Célebre por sus santuarios y templos, la antigua capital imperial reserva también otras sorpresas.
El teléfono de otra época se había recubierto con una tela beige; no para dar un halo de misterio, sino para ocultar el único elemento que unía el espacio con el mundo exterior. En Kikunoi no se come, se viaja. Penetramos en un mundo aparte. El restaurante, situado un tanto apartado de las hordas de turistas que frecuentan Higashiyama, no deja de ser típicamente local. Desde 1912, tres generaciones, es la imagen del lujo a la japonesa: sencillez, calidad y servicio, en un marco tradicional sin florituras. Cada cliente es atendido en una de las once salas privativas con vistas al jardín. Y cuando el primer plato llega, el viaje comienza.

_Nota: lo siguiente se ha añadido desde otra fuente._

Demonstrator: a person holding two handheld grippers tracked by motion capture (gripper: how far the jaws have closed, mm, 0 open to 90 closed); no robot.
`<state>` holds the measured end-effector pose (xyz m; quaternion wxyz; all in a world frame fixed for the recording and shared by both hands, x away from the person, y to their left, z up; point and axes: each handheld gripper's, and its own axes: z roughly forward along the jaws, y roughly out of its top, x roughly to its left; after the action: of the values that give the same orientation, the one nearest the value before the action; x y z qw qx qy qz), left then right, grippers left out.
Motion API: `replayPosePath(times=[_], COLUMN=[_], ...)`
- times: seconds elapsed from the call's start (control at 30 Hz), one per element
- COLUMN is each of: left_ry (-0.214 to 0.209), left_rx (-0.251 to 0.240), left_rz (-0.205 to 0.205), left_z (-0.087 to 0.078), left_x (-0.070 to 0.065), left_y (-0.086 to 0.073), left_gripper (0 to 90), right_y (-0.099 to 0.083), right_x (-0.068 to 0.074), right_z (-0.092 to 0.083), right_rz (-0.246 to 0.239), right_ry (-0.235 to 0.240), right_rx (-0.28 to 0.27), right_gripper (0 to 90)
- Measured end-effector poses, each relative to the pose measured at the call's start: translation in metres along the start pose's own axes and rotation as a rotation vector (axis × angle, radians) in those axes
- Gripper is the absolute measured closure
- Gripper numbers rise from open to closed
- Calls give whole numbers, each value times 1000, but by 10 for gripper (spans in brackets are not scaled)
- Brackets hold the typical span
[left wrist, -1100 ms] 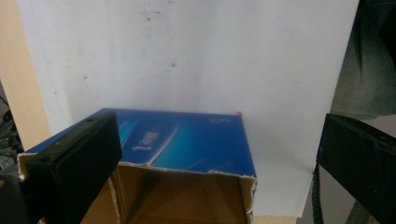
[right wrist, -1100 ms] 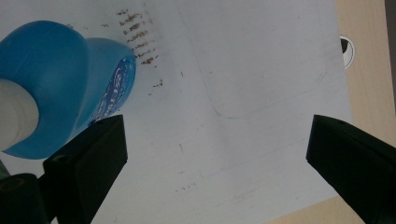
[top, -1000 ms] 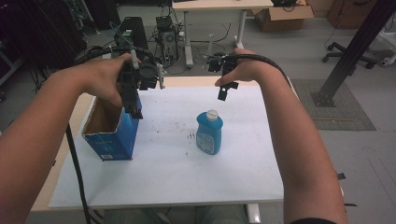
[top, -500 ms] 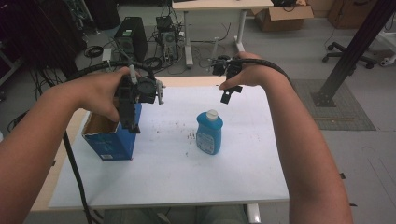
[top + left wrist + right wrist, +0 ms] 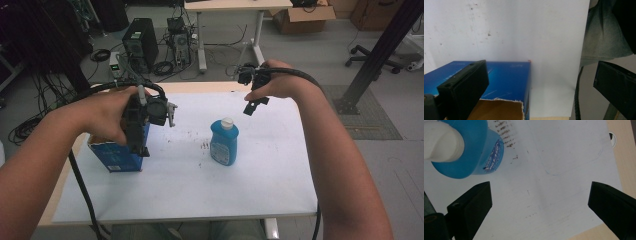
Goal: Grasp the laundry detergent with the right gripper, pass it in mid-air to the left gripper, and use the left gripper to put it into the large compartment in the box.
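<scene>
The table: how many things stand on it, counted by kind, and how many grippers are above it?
Blue bottle with white cap: 1
Blue cardboard box, open top: 1
Grippers, both open: 2 (left gripper, right gripper)
Total: 4

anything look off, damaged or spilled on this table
The blue box at the table's left edge has a ragged, torn rim on its open top, so it was ripped open rather than neatly unsealed. Dark specks mark the white table cover beside the upright blue bottle; nothing looks spilled.
</scene>
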<state>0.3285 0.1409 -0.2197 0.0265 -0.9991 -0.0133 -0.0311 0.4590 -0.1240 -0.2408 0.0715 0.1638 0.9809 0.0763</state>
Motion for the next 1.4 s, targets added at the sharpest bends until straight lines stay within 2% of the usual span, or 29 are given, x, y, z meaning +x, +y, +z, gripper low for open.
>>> replayPosePath(times=[0.23, 0.53, 0.67, 0.83, 0.9, 1.0, 1.4], left_ry=[1, -3, -4, 4, 2, 3, 8], left_rx=[3, -2, -2, 7, 8, 7, 6], left_rz=[7, 11, 8, 3, 14, 17, 19], left_z=[1, 3, 3, 5, 5, 5, 6], left_x=[-5, -10, -11, -12, -13, -12, -14], left_y=[0, -1, -2, -2, -2, -3, -5], left_gripper=[3, 2, 2, 2, 3, 3, 2], right_y=[-11, -27, -34, -42, -47, -51, -68], right_x=[6, 17, 22, 29, 34, 38, 48], right_z=[1, 6, 8, 12, 13, 17, 34], right_rz=[-7, -31, -33, -36, -42, -48, -22], right_ry=[-2, -17, -15, -13, 1, 8, 30], right_rx=[5, -30, -72, -87, -123, -136, -170], right_gripper=[54, 49, 47, 47, 46, 46, 45])
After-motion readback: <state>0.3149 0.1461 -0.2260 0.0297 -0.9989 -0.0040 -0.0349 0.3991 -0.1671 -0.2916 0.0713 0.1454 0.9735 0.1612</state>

En el menú de invierno, pescaditos marinados junto a huevas de bacalao en terrina y dumpling de flor de lis relleno de foie gras, en armonía con el sorbete kumquat wasabi.
Para gran desgracia de su padre, entonces chef del restaurante, el joven Murata Yoshihiro quiso estudiar cocina francesa, y con 20 años, salió de Kioto destino París. Regresaría varios años después para ayudar a su progenitor. “Desmontamos la tradición, para reconstruirla mejor”, afirma hoy Murata, que desde entonces ha tomado las riendas del restaurante, dándole un giro más contemporáneo, pero sin llegar 90 grados. Ahora, cuenta con siete estrellas Michelin en el conjunto de sus tres establecimientos (dos en Kioto y uno en Tokio) y figura en las listas de los mejores restaurantes del mundo. Cada día el chef va a pie al restaurante desde su casa de Gion. Estos paseos de 40 minutos por la mañana y por la noche son sin duda una fuente de inspiración cada temporada para la base de su cocina kaiseki. Además, su notoriedad lo lleva a recorrer el planeta, del que tomará eso que completará sus obras atemporales, aunque increíblemente contemporáneas.